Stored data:
┄┄┄┄┄┄┄┄┄┄┄┄┄┄┄┄┄┄┄┄

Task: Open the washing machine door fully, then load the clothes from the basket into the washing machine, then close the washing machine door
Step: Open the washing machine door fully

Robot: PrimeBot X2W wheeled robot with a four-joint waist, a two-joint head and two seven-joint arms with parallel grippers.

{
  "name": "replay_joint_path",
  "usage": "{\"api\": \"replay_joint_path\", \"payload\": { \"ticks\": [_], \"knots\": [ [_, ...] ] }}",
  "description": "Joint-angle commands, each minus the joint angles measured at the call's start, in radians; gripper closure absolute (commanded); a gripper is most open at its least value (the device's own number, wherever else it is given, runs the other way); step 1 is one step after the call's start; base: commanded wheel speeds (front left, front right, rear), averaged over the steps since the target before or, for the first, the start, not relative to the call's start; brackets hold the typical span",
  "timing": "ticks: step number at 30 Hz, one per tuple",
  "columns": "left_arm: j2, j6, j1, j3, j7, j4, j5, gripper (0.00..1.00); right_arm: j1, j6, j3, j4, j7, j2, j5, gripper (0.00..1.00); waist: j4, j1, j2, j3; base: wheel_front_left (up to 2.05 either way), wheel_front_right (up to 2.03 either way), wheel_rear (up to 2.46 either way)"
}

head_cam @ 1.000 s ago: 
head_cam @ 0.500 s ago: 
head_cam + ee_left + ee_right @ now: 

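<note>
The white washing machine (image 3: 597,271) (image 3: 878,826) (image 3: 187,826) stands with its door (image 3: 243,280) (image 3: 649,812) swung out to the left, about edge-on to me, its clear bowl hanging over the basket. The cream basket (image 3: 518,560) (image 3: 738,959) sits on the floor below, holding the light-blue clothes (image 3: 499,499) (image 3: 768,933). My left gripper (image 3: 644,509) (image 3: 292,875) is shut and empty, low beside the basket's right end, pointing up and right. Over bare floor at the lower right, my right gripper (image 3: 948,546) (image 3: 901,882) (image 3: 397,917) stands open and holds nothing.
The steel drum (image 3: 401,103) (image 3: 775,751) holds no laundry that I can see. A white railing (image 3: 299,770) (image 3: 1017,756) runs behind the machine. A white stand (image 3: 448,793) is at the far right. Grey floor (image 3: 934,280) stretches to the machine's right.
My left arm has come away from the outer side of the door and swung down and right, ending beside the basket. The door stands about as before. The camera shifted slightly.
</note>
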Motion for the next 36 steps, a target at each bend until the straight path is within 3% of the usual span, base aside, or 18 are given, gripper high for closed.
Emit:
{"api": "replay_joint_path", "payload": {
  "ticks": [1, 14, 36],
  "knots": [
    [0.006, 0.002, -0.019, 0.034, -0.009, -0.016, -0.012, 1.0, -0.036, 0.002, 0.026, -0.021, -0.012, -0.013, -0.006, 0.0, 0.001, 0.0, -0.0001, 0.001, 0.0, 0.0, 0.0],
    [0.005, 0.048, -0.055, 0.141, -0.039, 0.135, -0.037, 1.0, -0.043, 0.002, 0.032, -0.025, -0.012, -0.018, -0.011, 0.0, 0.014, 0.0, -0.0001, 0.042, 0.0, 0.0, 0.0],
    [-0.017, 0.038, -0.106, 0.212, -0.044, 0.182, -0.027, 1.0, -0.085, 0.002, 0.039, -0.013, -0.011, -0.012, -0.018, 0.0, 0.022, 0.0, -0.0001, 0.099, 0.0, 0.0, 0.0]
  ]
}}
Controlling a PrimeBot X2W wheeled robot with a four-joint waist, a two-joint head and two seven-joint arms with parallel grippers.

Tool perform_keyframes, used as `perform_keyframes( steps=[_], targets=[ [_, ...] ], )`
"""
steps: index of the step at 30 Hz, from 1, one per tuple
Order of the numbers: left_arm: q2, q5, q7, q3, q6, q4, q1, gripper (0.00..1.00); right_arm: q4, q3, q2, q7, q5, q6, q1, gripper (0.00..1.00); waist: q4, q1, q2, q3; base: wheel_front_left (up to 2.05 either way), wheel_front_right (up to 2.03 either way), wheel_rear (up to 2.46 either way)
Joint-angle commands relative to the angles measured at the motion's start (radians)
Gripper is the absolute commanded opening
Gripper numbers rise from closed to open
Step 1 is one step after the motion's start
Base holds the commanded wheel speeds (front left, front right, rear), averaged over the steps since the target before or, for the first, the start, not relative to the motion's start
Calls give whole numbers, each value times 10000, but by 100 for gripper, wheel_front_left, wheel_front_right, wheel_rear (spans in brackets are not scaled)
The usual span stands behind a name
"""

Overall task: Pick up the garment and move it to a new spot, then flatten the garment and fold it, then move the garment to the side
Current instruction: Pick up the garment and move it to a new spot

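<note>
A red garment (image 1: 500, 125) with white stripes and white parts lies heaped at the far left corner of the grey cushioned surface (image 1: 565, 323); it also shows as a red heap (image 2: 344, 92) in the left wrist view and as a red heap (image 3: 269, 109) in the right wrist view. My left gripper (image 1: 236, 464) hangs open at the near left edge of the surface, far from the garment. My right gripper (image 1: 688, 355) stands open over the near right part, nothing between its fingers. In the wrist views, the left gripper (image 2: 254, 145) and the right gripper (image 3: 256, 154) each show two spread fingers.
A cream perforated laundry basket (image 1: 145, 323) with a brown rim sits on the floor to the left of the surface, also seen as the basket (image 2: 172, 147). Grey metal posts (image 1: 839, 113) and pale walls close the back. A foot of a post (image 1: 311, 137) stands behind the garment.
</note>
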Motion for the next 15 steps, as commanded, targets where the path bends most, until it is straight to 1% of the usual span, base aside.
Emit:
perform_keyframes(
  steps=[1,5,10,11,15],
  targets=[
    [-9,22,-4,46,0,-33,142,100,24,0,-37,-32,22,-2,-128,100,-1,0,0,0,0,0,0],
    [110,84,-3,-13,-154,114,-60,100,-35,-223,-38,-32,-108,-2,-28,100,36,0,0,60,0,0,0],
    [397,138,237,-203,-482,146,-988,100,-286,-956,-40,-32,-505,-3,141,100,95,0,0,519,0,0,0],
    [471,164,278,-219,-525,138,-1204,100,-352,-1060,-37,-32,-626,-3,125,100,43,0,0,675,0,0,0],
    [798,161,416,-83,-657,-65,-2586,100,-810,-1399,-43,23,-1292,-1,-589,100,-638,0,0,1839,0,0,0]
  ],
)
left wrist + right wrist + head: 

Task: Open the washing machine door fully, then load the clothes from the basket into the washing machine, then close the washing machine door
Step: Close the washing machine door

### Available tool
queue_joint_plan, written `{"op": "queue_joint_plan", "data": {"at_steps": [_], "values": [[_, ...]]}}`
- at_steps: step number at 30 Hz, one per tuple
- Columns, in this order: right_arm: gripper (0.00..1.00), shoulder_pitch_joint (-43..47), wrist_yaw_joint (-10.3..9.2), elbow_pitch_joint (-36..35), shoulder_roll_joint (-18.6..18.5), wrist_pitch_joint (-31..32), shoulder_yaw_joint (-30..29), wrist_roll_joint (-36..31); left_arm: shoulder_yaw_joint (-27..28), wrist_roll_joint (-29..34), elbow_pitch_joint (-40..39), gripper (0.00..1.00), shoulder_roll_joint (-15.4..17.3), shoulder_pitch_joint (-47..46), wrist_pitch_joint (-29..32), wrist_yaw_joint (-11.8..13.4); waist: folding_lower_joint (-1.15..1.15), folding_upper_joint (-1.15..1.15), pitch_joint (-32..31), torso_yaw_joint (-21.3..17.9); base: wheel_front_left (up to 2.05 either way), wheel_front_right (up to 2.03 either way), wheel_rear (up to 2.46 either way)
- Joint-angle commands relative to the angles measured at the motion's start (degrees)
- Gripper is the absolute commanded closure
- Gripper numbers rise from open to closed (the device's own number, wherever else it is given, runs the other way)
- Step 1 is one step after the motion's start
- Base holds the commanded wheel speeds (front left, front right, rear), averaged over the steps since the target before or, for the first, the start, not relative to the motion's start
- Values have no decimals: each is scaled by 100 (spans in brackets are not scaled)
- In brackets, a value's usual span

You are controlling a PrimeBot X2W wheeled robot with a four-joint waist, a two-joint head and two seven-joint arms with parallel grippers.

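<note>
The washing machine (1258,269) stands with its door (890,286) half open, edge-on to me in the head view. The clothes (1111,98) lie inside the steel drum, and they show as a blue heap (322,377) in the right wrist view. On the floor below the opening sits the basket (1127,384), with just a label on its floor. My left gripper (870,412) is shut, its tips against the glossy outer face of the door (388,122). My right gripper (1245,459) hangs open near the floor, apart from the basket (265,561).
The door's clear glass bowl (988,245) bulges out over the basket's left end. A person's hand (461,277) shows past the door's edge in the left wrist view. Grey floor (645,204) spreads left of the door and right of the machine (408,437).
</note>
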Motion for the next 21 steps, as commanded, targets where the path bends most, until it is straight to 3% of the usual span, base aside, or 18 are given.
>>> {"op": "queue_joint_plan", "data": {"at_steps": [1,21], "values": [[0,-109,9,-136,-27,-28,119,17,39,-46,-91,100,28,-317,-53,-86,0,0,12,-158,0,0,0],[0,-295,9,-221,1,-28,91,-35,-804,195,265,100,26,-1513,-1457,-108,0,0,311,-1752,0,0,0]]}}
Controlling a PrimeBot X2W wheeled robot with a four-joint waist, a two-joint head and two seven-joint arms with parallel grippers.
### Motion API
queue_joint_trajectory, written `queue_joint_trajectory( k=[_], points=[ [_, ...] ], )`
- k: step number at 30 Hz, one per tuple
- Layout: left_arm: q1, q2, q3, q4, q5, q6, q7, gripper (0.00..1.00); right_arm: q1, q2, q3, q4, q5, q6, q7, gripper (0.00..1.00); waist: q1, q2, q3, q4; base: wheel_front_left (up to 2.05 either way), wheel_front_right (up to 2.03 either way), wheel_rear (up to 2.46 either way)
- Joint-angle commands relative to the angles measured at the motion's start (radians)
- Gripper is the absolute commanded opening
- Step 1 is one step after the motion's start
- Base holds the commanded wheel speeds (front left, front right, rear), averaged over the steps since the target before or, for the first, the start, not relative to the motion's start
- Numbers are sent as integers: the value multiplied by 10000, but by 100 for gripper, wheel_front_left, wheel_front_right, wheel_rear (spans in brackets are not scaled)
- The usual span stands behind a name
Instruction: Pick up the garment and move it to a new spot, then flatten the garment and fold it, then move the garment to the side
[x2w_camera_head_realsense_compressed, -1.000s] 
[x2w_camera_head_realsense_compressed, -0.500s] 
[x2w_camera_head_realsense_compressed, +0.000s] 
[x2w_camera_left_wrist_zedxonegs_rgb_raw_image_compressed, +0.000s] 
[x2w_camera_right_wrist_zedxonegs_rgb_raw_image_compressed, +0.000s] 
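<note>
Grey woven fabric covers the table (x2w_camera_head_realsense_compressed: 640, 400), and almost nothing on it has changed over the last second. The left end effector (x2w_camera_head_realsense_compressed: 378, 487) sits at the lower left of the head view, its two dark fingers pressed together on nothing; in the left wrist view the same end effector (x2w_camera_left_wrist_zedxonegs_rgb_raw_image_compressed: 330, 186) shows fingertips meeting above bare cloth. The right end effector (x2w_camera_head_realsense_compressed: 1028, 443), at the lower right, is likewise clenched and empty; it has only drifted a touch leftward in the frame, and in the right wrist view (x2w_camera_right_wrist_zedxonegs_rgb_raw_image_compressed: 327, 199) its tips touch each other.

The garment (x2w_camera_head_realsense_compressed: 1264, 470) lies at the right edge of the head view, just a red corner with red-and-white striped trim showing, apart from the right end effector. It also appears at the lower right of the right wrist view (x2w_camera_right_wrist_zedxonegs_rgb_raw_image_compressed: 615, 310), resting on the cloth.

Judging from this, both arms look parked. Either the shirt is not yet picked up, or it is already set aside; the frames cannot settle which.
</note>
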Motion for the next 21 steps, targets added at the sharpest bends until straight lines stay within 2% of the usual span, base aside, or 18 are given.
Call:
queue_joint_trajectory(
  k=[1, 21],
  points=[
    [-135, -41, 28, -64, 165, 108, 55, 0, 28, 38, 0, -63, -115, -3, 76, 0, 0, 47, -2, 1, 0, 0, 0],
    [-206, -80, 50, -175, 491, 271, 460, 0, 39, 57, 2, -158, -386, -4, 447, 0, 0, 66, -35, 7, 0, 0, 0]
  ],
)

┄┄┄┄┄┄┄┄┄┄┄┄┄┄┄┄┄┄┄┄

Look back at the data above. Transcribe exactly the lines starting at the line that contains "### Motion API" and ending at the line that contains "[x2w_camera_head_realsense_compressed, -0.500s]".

Answer to this task.
### Motion API
queue_joint_trajectory, written `queue_joint_trajectory( k=[_], points=[ [_, ...] ], )`
- k: step number at 30 Hz, one per tuple
- Layout: left_arm: q1, q2, q3, q4, q5, q6, q7, gripper (0.00..1.00); right_arm: q1, q2, q3, q4, q5, q6, q7, gripper (0.00..1.00); waist: q1, q2, q3, q4; base: wheel_front_left (up to 2.05 either way), wheel_front_right (up to 2.03 either way), wheel_rear (up to 2.46 either way)
- Joint-angle commands relative to the angles measured at the motion's start (radians)
- Gripper is the absolute commanded opening
- Step 1 is one step after the motion's start
- Base holds the commanded wheel speeds (front left, front right, rear), averaged over the steps since the target before or, for the first, the start, not relative to the motion's start
- Numbers are sent as integers: the value multiplied by 10000, but by 100 for gripper, wheel_front_left, wheel_front_right, wheel_rear (spans in brackets are not scaled)
- The usual span stands behind a name
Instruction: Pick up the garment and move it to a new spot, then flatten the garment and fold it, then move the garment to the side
[x2w_camera_head_realsense_compressed, -1.000s] 
[x2w_camera_head_realsense_compressed, -0.500s] 

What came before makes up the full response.